Taking Is The Acquiring Of Private Land For Public Use
It can occur in many ways, condemnation, maps or deeds are not neccessarily required.
Paul in PA
Another wrinkle in the "Hold The Monuments?" - Duane
Tom, I think most, if not all, courts hold that it is a taking process when land for a road is acquired, regardless of how each individual landowner decides to deal with it. Of course this would not be true if all of the landowners petitioned for a roadway to be constructed through their lands, as was maybe customary in some parts of the country as it developed.
Similar to your argument, there are railroad cases where it has been decided that those who went all the way to condemnation have reversionary rights, while those who settled and took a deed do not. I think those cases are wrongly decided, but I think they have mostly been over ruled, or more properly made irrelevant, by statutes relating to rails to trails stuff.
There are many areas in NY where whole blocks of houses have been built into roads owned by the State or lesser municipalities based on assumed boundaries. Statutes have been written to allow these structures to stay, but not to change the boundary line.

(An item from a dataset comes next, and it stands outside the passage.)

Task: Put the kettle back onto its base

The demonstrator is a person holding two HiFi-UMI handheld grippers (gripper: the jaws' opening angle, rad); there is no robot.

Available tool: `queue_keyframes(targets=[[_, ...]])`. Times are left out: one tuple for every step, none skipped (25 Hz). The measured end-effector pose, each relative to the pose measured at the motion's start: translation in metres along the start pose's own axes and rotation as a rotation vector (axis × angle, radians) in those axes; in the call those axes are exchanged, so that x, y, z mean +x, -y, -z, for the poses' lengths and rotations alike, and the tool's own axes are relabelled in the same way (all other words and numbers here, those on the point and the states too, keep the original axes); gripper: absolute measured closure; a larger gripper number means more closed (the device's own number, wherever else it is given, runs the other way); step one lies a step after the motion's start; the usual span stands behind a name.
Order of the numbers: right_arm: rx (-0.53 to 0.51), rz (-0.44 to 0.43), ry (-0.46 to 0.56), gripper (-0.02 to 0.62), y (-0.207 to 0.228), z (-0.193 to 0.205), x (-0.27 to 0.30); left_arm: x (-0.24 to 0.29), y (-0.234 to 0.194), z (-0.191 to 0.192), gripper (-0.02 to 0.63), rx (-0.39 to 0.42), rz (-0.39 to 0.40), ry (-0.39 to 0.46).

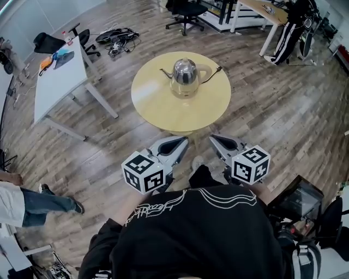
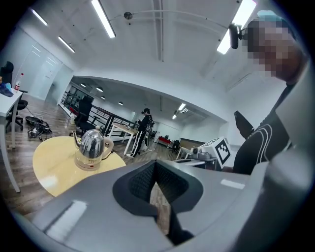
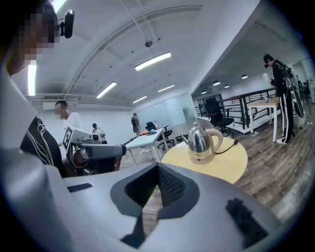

As far as where on the ground the boundary is; another way to say it is that these are statutorily created boundaries. The intent will be strictly construed, and there will be no going outside of the four corners of the statute or the documents that carry out the enabling statutes directive. The intent is not in question when described by the baseline method, or any other method. The only question is what evidence is most reliable in recreating the baseline. What the public or the private owners think is immaterial. What the public or private understood or needed to accomplish is immaterial. Whether the public or private got more or less than needed for whatever purpose is irrelevant. The only intent issue that would ever be looked at is the intent of the legislature, and that only in an extreme situation where there is absolutely no way to get anywhere close to where a boundary might possibly be located.
Of course there is probably a case somewhere that says something contrary to the above, but that's my general take on it.
Another wrinkle in the "Hold The Monuments?" - Duane
Duane, Thanks for the reply. It makes sense to me that when a highway decides to build a road and impact some private property that would trigger the "taking" standard.
I will probably printout out your earlier post and try to absorb it a little more.